Cheatsheet
This is a simple cheatsheet with the gradients and Hessians
of the penalized log likelihood loss to use as updates in the
Newton coordinate descent algorithm for GLMs.
Poisson: softplus
Mean Function
\[\begin{split}z_i = \beta_0 + \sum_j \beta_j x_{ij} \\
\mu_i = \log( 1 + \exp(z_i) )\end{split}\]
Log-likelihood function
\[\mathcal{L} = \sum_i y_i \log(\mu_i) - \sum_i \mu_i\]

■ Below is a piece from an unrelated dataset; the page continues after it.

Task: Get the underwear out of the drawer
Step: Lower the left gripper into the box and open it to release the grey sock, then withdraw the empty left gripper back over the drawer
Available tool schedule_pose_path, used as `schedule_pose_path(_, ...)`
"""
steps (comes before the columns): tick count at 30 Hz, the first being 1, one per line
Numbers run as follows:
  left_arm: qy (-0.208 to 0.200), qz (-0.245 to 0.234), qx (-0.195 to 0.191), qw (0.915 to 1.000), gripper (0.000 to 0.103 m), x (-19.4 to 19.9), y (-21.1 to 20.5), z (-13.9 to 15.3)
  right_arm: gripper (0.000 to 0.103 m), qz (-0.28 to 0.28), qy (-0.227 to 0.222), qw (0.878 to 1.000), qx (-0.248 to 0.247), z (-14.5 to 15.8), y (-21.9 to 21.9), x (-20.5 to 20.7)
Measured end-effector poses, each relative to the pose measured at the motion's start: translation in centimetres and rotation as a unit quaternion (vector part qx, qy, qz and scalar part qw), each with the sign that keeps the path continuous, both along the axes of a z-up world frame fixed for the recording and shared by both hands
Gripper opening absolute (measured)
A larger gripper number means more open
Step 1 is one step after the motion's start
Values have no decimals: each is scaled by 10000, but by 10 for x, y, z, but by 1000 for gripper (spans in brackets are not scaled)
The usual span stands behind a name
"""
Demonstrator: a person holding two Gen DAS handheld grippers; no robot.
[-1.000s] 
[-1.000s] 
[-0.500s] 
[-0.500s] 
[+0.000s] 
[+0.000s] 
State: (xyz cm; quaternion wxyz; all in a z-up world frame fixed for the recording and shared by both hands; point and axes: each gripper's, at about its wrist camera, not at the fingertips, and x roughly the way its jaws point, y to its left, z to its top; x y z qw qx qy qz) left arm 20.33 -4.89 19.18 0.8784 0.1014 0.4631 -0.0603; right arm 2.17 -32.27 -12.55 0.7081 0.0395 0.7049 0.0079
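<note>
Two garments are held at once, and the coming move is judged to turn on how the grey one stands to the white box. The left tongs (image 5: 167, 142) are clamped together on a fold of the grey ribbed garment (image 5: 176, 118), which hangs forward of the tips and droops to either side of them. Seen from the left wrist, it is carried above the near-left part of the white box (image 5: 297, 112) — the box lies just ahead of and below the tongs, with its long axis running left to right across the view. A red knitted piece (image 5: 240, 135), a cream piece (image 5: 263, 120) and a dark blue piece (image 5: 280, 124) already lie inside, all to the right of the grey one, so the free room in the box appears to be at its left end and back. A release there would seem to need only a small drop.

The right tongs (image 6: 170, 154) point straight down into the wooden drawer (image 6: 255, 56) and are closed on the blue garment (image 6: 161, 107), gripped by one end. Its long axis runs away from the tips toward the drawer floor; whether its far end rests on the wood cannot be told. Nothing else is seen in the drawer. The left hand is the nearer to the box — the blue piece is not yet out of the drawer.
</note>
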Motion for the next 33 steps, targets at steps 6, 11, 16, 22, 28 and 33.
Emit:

L2-penalized loss function
\[\begin{split}J = \frac{1}{n}\sum_i \left\{ \log( 1 + \exp( \beta_0 + \sum_j \beta_j x_{ij} ) ) \right\} \\
- \frac{1}{n}\sum_i \left\{ y_i \log( \log( 1 + \exp(\beta_0 + \sum_j \beta_j x_{ij} ) ) ) \right\} \\
+ \lambda (1-\alpha) \frac{1}{2} \sum_j \beta_j^2\end{split}\]
Gradient
\[\begin{split}\mu(z_i) &= \log(1 + \exp(z_i)) \\
\sigma(z_i) &= \frac{1}{1 + \exp(-z_i)} \\
\frac{\partial J}{\partial \beta_0} &= \frac{1}{n}\sum_i \sigma(z_i) - \frac{1}{n}\sum_i y_i \frac{\sigma(z_i)}{\mu(z_i)} \\
\frac{\partial J}{\partial \beta_j} &= \frac{1}{n}\sum_i \sigma(z_i) x_{ij} - \frac{1}{n}\sum_i \sigma(z_i) y_i \frac{\sigma(z_i)}{\mu(z_i)}x_{ij} + \lambda (1 - \alpha) \beta_j\end{split}\]
Hessian
\[\begin{split}\mu(z_i) &= \log(1 + \exp(z_i)) \\
\sigma(z_i) &= \frac{1}{1 + \exp(-z_i)} \\
\frac{\partial^2 J}{\partial \beta_0^2} &= \frac{1}{n}\sum_i \sigma(z_i) (1 - \sigma(z_i))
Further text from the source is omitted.